Since then, HuT has gone underground, and it is difficult to assess how real the presence of the movement is today. In an increasingly anti-Islamist political environment, especially following the 2009 passing of a national “Law on the Freedom of Conscience” that included restrictions on religious communities and religious literature,12  the movement has likely taken a defensive line and reduced its public profile. While HuT has received the most attention of any organized clandestine group in Central Asia, it is extremely difficult to gauge how many adherents remain within the country and how actively they are proselytizing.13  It should be noted that while the ascendance of HuT in Central Asia gave birth to a cottage industry of ominous analysis in the West in the 2000s, little has been written on the organization since 2011. Both the Tajik government and HuT itself have an interest in maintaining the appearance of a HuT presence in Tajikistan—but it remains unclear to what extent the movement is still active in Central Asia.


Islamic State of Iraq and Syria

The civil war in Syria and the ongoing turmoil in Iraq have contributed to the rise of the Islamic State of Iraq and Syria (ISIS). With a highly sophisticated propaganda network and strong social media profile, the self-styled caliphate quickly became the focus of international media and political rhetoric. With the amount of attention being lavished upon the group, it is perhaps unsurprising that the movement became the focal point of international jihadist ambitions.
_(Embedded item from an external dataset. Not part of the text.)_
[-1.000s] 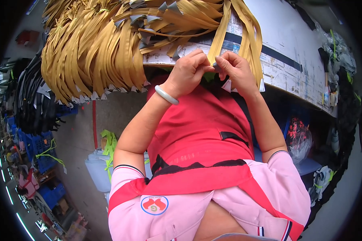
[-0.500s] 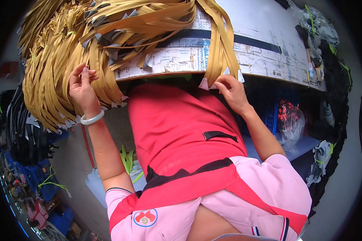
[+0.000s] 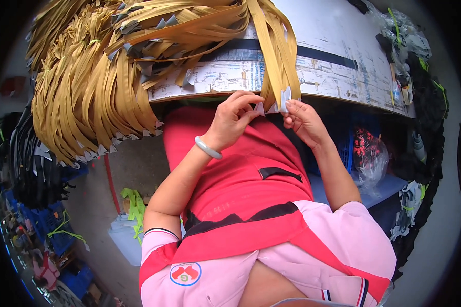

A October 2017 study estimated over 40,000 foreign fighters hailing from over 110 countries had opted to become foreign fighters in the ranks of jihadist organizations.  The IRPT has been accused of having links not only with the Muslim Brotherhood and Iran, but also with the Islamic State (ISIS).15  

Disturbing as these numbers may be, the number of foreign fighters originating in Central Asia, estimated at 2,000, is comparatively low. Currently, according to Tajikistan’s Minister of Internal Affairs, “around 1,500 citizens of Tajikistan are fighting in the ranks of IS (ISIS),” and just 13 people have returned home voluntarily this year from the ranks of the Islamic State (ISIS).16  According to a report by the Soufan Group, approximately 1,300 Tajiks have traveled to Iraq or Syria, and 147 had returned as of July 2016.17  Furthermore, most Central Asian recruits are known to have been radicalized in Russia, not in their home countries.18  Nevertheless, Tajik officials have focused on ISIS as a threat to their government, with some justification. In April 2015, Colonel Gulmurod Khalimov, a senior Tajik counterterrorism official trained in the U.S., disappeared, only to reappear in an ISIS propaganda video denouncing the Tajik government and threatening to bring jihad to the U.S. and Russia.19  It is clear that the impending collapse of ISIS as a result of significant defeats in Syria and Iraq has not only failed to reassure the Tajik government, but has instead strengthened its fears that battle-hardened fighters could bring the group’s ideas and values back to Tajikistan, threatening its security. 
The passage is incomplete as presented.